--- Exercise details ---
From the data that follows, copy every line holding the string "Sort".

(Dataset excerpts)
################
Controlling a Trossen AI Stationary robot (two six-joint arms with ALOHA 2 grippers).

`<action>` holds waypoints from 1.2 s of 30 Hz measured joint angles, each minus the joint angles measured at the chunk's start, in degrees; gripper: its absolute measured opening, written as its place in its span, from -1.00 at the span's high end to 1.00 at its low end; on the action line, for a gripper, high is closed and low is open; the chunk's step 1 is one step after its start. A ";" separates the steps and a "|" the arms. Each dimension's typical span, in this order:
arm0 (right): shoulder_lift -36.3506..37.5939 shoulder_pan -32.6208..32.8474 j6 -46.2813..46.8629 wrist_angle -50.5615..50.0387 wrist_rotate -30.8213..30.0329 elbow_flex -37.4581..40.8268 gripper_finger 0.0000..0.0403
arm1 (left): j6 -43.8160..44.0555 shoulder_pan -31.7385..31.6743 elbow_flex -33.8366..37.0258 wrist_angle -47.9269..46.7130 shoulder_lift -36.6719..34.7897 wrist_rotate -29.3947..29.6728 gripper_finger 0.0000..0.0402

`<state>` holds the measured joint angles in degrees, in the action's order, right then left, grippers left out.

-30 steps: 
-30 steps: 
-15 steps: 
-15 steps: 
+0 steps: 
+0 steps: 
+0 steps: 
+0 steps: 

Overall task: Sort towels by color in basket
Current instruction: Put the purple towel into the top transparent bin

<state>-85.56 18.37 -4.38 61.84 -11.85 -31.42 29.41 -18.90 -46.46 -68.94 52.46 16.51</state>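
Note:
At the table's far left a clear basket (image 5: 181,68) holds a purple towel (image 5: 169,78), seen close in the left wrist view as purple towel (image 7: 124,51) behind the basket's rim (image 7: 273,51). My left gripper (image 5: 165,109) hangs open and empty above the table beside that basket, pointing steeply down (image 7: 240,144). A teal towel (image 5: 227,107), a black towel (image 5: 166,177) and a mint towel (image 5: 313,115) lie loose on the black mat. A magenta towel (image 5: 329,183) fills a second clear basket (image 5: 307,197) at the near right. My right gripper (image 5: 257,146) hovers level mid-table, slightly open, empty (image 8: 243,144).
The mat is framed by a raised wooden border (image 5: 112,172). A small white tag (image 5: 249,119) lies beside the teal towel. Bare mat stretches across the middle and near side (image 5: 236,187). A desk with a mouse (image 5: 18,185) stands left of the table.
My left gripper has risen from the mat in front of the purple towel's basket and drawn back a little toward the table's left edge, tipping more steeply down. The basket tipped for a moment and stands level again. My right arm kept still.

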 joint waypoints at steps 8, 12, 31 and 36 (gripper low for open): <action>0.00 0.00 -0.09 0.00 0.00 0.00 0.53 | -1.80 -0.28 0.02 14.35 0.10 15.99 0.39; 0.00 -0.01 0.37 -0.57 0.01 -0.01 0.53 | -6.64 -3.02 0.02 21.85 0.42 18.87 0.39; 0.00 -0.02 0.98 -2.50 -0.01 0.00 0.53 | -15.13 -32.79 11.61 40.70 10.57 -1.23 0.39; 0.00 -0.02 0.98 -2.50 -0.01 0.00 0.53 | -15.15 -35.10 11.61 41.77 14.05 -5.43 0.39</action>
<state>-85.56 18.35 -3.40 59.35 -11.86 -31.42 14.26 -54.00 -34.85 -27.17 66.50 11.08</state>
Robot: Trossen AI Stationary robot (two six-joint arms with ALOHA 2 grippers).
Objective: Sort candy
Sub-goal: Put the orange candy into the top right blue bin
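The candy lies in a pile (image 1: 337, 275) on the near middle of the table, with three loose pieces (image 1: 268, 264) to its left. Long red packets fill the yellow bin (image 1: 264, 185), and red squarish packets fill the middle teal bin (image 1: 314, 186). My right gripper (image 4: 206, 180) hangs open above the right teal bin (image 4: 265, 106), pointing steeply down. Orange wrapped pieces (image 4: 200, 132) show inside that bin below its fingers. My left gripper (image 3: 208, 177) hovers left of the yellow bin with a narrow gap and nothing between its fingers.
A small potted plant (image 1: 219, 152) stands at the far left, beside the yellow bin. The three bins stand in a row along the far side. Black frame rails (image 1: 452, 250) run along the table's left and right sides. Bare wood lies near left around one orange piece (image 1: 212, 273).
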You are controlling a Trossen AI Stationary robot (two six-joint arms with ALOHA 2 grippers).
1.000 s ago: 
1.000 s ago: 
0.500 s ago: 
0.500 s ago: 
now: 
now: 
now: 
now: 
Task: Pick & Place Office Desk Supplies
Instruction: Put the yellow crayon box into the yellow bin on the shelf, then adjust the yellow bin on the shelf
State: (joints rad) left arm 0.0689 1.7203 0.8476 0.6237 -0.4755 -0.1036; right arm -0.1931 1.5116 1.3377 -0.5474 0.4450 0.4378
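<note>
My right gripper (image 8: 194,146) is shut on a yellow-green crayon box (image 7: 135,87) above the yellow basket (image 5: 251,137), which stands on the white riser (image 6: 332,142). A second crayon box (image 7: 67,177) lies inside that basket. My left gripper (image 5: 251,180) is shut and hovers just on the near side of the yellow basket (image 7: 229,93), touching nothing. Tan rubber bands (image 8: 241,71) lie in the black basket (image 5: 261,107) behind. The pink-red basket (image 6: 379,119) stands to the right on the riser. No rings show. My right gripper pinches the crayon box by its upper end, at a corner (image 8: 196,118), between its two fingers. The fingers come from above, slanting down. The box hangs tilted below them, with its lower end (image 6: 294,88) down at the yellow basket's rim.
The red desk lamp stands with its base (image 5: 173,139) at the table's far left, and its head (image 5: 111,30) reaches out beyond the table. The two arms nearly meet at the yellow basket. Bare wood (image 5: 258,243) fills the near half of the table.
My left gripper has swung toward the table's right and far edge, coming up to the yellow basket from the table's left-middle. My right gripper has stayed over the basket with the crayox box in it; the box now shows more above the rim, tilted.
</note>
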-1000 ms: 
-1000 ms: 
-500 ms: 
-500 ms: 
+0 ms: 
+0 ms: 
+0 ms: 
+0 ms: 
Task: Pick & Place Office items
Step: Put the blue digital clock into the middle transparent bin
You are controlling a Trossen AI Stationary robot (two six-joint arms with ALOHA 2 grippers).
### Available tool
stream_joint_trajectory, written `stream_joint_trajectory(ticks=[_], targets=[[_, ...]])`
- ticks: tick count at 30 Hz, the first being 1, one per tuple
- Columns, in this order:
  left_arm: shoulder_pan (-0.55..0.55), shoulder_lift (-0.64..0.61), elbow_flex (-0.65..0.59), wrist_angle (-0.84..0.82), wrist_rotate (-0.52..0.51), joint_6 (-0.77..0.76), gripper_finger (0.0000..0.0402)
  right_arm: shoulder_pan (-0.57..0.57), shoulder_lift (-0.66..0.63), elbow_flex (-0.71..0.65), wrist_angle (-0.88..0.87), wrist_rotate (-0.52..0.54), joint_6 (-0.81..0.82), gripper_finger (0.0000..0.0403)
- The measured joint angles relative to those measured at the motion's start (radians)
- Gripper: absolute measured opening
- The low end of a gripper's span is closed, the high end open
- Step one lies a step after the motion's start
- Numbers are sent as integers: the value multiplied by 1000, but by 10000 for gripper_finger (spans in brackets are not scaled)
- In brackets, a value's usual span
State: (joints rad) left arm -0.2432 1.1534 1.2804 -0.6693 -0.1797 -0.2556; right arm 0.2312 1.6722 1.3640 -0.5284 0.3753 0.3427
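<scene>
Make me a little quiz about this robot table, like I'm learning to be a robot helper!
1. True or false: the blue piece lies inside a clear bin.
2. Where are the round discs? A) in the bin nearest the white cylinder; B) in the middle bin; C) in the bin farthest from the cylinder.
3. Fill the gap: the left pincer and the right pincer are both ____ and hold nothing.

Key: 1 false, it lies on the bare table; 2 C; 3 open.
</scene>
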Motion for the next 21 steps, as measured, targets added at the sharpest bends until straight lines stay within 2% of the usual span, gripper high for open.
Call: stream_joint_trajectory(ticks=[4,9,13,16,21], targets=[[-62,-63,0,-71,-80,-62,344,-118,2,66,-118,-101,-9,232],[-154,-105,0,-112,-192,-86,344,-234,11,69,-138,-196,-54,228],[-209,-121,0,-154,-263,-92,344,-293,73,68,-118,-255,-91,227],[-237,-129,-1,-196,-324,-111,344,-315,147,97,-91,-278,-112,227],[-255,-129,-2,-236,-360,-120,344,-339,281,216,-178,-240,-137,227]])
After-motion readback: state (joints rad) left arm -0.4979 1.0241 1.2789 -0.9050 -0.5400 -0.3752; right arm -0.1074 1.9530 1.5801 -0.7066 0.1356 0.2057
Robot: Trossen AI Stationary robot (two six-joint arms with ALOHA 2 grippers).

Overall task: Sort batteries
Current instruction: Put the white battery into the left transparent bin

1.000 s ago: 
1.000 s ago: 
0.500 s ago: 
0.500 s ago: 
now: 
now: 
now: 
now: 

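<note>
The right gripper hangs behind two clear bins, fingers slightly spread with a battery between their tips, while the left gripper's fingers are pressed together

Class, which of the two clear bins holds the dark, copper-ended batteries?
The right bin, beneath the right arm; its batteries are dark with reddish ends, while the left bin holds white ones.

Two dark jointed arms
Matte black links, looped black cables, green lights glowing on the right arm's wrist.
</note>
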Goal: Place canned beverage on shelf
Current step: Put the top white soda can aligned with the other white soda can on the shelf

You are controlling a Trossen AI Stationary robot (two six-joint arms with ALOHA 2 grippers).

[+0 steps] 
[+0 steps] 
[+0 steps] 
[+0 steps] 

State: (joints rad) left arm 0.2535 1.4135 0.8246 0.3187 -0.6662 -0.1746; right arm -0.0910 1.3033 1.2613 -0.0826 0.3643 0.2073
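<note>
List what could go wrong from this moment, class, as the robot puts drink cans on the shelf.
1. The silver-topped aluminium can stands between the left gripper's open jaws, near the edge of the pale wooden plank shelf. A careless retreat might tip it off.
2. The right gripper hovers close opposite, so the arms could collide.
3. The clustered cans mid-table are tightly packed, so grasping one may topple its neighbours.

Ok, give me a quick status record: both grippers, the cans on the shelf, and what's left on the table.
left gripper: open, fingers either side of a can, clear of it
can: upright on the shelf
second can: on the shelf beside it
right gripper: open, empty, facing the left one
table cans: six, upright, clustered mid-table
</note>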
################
--- Task result ---
Overall task: Sort towels by color in basket
Objective: Sort candy
Overall task: Sort batteries

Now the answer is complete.